The problem: Word for word, retype the lines from the one containing "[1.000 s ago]" to the one containing "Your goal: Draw" below, keeping both end lines and dropping the pictures.

Segment Start: The data

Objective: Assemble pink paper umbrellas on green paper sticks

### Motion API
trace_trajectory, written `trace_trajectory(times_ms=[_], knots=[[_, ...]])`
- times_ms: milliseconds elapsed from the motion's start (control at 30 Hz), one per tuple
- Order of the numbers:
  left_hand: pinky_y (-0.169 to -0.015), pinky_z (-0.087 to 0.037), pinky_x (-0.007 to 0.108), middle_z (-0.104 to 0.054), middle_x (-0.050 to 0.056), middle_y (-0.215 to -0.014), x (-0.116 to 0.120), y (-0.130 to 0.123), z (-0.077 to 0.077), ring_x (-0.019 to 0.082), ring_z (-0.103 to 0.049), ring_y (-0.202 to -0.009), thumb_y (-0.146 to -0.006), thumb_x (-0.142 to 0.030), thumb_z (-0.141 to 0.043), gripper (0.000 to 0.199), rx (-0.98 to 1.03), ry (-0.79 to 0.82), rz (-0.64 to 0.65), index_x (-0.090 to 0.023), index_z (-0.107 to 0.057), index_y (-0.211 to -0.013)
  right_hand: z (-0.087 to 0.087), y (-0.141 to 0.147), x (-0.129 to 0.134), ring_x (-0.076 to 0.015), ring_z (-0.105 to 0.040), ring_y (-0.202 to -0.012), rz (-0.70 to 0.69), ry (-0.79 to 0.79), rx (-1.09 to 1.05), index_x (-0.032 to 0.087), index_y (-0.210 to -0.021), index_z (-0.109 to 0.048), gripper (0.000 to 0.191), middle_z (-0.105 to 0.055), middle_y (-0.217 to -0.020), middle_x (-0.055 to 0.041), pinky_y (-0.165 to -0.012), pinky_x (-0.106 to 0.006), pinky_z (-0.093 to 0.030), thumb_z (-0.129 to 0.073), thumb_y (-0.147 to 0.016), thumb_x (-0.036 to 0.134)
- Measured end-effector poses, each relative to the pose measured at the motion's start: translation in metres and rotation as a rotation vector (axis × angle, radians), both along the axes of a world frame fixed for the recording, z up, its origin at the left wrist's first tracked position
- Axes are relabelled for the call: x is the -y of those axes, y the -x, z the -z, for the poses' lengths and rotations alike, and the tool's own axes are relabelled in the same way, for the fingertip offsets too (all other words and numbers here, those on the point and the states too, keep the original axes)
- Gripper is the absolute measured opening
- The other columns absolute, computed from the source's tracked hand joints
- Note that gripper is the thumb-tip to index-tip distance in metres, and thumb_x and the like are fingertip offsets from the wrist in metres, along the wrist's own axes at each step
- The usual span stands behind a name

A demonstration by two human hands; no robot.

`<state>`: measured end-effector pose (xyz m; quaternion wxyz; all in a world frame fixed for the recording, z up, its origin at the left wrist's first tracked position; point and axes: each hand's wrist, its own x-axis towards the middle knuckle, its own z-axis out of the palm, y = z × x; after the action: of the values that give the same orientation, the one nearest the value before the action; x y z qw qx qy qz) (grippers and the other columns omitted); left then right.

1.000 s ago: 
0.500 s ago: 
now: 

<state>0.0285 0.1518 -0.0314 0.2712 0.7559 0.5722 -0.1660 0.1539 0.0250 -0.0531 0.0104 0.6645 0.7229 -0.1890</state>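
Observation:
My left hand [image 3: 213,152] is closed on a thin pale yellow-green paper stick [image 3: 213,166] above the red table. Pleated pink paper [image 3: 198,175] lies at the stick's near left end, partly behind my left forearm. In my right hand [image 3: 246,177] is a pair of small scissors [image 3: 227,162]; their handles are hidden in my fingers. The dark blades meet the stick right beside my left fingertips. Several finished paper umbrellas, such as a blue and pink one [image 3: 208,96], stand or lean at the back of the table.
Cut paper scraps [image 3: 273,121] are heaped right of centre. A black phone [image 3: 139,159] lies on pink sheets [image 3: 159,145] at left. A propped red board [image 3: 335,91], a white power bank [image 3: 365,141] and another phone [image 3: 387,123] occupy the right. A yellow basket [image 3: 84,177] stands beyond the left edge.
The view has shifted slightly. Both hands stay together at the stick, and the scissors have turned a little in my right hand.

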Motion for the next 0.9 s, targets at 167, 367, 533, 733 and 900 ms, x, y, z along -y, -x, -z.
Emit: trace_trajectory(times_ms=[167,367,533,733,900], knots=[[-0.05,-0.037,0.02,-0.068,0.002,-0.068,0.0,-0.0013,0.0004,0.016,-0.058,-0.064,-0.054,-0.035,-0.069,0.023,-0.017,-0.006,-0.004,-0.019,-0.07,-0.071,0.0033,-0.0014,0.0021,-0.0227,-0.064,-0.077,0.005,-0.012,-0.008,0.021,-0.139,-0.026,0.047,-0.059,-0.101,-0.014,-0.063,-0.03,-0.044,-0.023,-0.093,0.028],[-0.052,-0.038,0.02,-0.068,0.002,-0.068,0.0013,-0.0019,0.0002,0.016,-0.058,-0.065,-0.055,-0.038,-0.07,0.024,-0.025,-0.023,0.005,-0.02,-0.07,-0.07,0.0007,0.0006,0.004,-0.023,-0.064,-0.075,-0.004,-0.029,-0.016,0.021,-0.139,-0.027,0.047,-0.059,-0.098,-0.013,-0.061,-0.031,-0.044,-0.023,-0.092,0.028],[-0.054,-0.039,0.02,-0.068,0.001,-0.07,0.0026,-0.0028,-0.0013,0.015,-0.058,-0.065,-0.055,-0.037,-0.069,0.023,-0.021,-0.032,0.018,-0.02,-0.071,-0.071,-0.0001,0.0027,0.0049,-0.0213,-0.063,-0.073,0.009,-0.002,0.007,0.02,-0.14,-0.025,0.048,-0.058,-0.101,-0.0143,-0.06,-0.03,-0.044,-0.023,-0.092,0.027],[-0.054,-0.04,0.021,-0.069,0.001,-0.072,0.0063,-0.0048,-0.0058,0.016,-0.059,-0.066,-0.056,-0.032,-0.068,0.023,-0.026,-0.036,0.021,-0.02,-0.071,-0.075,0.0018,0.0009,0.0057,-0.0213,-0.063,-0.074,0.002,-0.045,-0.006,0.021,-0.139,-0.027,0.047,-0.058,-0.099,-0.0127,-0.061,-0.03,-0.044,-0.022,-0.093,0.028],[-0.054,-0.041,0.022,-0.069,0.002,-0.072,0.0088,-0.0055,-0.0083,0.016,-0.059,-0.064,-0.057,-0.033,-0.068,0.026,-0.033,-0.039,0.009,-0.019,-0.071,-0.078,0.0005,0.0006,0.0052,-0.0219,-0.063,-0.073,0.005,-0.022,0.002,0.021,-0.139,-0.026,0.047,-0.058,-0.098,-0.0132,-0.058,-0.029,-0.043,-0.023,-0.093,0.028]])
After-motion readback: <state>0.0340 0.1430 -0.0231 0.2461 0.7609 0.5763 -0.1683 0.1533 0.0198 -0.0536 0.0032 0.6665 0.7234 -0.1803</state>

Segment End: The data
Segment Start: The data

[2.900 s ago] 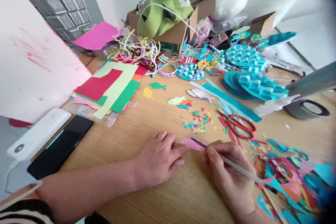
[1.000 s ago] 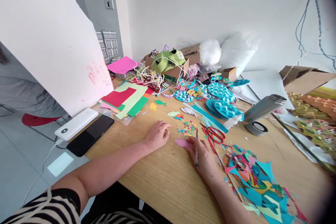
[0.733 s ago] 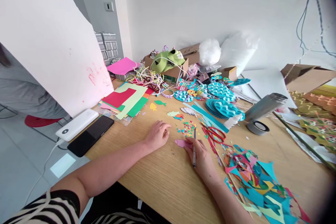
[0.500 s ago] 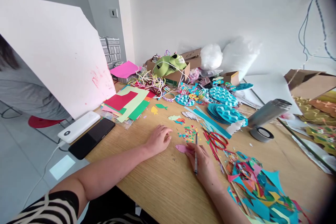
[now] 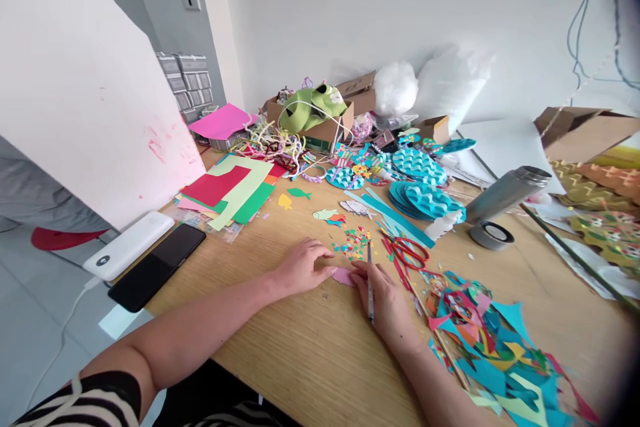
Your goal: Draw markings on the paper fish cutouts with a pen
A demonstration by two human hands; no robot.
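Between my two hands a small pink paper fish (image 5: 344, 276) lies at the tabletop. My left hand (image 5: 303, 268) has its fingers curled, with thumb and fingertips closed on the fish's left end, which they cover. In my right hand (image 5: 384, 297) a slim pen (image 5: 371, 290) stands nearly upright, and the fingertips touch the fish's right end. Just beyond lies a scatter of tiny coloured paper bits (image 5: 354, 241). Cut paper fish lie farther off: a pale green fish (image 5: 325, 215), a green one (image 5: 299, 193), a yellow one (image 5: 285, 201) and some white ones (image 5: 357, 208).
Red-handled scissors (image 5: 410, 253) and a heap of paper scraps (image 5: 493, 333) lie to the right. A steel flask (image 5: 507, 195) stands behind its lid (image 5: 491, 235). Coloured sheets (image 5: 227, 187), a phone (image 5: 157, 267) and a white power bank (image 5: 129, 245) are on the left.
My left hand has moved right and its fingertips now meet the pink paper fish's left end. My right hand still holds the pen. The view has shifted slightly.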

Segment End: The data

Task answer:
[1.000 s ago] 
[0.733 s ago] 
[0.500 s ago] 
[now] 
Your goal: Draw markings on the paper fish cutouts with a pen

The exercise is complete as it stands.